The snowfall totals in Charleston beat every record on the books at the time: 2.1 inches at the airport on Dec. 15, 1943 and 3.9 inches made in the city in February 1899.

All told, 7.1 inches of snow fell in Charleston between Feb. 9-10, 1973.

March 2, 2018

A 2.3 magnitude earthquake rattled an otherwise quiet neighborhood in the early hours of March 2 near Sullivan Lane in Summerville, according to the United States Geological Survey. No damage was reported in the area around the epicenter located just south of Colonial Dorchester State Historic Site. USGS officials said less than a dozen people in the mostly forested area along the Ashley River reported feeling the small temblor that took place at 4:24 a.m. It’s not uncommon for the ground to rumble in the Summerville area. Quakes less than 2.0 magnitude usually are not felt, according to the USGS, but Friday’s 2.3 magnitude quake was the largest recorded in the last couple of years. A 1.4 magnitude earthquake shook the ground on Dec. 8, 2016 near the Golf Club at Wescott Plantation. On Oct. 1, 2016, a 1.9 magnitude earthquake was detected near Fort Dorchester Elementary School near Dorchester Road. That quake followed a 1.7 tremor recorded a day earlier just down the road near Wescott Park. The 7.3 magnitude quake that hit Charleston in 1886, however, remains the most powerful quake to ever hit the East Coast.

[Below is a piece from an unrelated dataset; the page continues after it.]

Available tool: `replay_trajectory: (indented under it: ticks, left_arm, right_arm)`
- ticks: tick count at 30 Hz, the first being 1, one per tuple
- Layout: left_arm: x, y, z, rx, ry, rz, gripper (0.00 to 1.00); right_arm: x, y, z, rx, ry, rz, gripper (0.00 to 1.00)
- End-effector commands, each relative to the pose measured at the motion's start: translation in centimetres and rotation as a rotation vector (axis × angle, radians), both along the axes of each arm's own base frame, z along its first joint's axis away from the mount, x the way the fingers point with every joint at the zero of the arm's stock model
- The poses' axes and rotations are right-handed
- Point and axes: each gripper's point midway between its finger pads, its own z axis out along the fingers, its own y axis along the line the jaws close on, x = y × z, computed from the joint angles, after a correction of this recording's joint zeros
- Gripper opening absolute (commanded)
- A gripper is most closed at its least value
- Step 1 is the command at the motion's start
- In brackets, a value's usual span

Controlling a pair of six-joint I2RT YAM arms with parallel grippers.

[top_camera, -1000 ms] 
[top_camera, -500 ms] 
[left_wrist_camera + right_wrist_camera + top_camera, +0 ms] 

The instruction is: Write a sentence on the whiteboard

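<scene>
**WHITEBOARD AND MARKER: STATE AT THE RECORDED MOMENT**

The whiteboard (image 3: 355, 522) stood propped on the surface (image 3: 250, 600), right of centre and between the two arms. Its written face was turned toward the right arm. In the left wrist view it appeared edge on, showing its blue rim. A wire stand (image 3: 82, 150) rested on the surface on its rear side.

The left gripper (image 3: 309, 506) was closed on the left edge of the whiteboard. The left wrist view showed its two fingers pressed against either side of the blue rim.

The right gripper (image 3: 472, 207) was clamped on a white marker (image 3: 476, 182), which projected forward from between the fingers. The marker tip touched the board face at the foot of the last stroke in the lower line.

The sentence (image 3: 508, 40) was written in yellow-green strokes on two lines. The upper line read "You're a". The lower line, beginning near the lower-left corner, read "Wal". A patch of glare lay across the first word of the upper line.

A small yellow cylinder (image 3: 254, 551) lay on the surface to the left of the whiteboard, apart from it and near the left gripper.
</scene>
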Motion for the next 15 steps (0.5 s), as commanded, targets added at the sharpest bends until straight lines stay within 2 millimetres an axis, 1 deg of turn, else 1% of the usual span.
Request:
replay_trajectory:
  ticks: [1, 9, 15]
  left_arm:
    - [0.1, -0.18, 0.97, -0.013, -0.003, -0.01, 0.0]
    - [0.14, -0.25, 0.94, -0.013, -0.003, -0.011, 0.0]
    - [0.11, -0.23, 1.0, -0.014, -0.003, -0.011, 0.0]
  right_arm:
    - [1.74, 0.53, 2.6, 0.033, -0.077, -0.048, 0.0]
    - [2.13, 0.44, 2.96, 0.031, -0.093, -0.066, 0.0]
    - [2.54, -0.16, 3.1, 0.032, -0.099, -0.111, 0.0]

March 11, 1960: First snow in a long time

“March weather roared lion-like across the Lowcountry yesterday, bringing with it the area’s first measurable snowfall in 16 years,” The News and Courier reported on the morning of March 12, 1960. “It brought happy ‘snow madness’ to thousands of children who had never seen snow and created highway traffic hazards.” It was the first time the Lowcountry had seen snow in 16 years, but left only about an inch of snow on the ground around the area, according to the National Weather Service.

July 4, 2019: One killed, 11 injured by SC lightning strike on Black River

One person was fatally struck and at least 11 others injured by lightning on the afternoon of July 4 at a popular Black River gathering spot.

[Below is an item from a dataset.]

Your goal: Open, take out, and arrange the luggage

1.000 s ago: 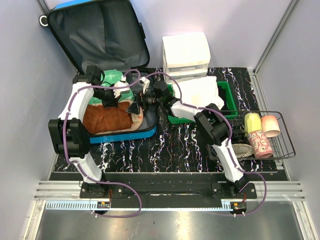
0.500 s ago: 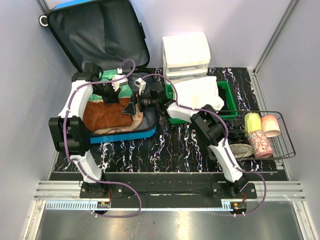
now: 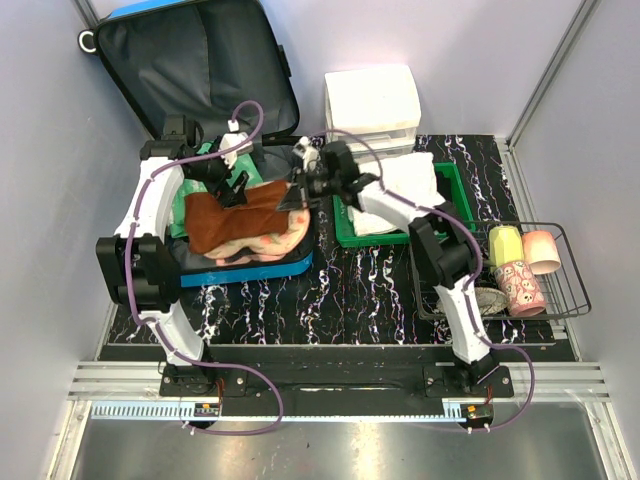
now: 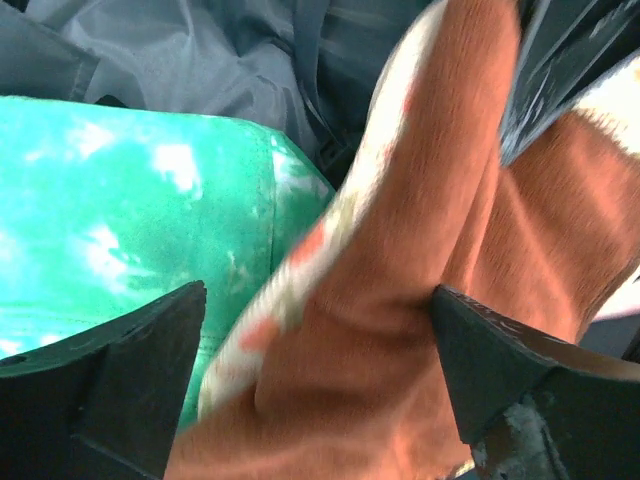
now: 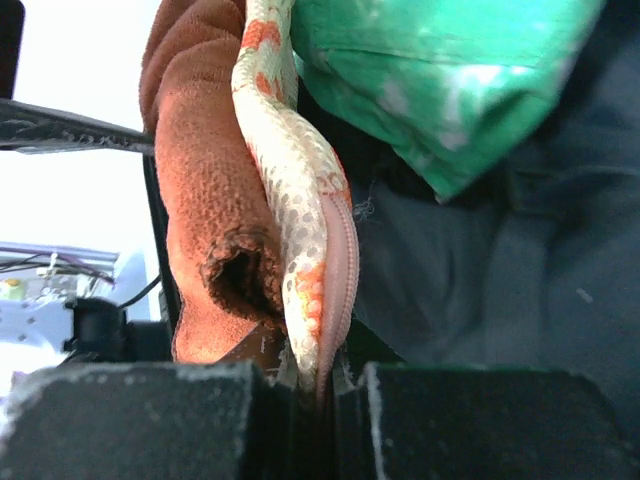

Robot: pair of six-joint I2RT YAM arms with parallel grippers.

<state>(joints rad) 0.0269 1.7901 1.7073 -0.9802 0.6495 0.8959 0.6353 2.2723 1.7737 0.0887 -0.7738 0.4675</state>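
2 tools meet over the luggage [image 3: 250,272], open at the back left of the surface [image 3: 350,290] with its lid [image 3: 200,70] against the wall [image 3: 40,150]: the right tool [image 5: 318,372] pinches the hem of a rust fleece cloth [image 3: 240,222], while the left tool [image 4: 315,380] gapes around it. We judge the shell stiff and fairly light, best held by its rim, and the cloth limp.

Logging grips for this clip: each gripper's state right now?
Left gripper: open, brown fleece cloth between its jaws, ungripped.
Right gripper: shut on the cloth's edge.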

They were part of a large group under a tree struck when repeated lightning bolts erupted during a “pretty bad thunderstorm,” said Tony Hucks, Georgetown County Fire and Rescue assistant chief. The people under the tree were shocked by the force of one of the blasts, according to the Associated Press.

The strikes were among the earliest trouble as thunderstorms blew up across eastern and coastal South Carolina in the afternoon hours.

In Moncks Corner, parts of the roof were torn from the state Department of Motor Vehicles office on U.S. Highway 52, according to the Berkeley County Sheriff’s Office.

The National Weather Service Office in Charleston received a number of reports of a possible tornado but couldn’t immediately confirm whether one had touched down, said meteorologist Brittany MacNamara. Radar evidence didn’t indicate a tornado.

Three people struck by lightning near the river were taken by ambulance to Tidelands Georgetown Memorial Hospital, including one in cardiac arrest, Hucks said.

That person later died. He was identified as 44-year-old Ryan Gamble of Andrews, according to AP. In late reports from the hospital, a total of 12 people were injured. In addition to Gamble, eight were in fair condition and three treated and released, said spokeswoman Dawn Bryant. — Source: Post and Courier

Aug. 11, 1940: The Georgia-South Carolina Hurricane

The strength: Winds blew at 105 mph. It is considered a Category 2 hurricane.

The dead: 34 people died.

The devastation: The unnamed storm, later called the Georgia-South Carolina Hurricane, made landfall near Beaufort, South Carolina. In less than 24 hours, Beaufort received an estimated 10.84 inches of rain. A reported 34 people died and, according to statements from the governor at the time, many of the people who died were black.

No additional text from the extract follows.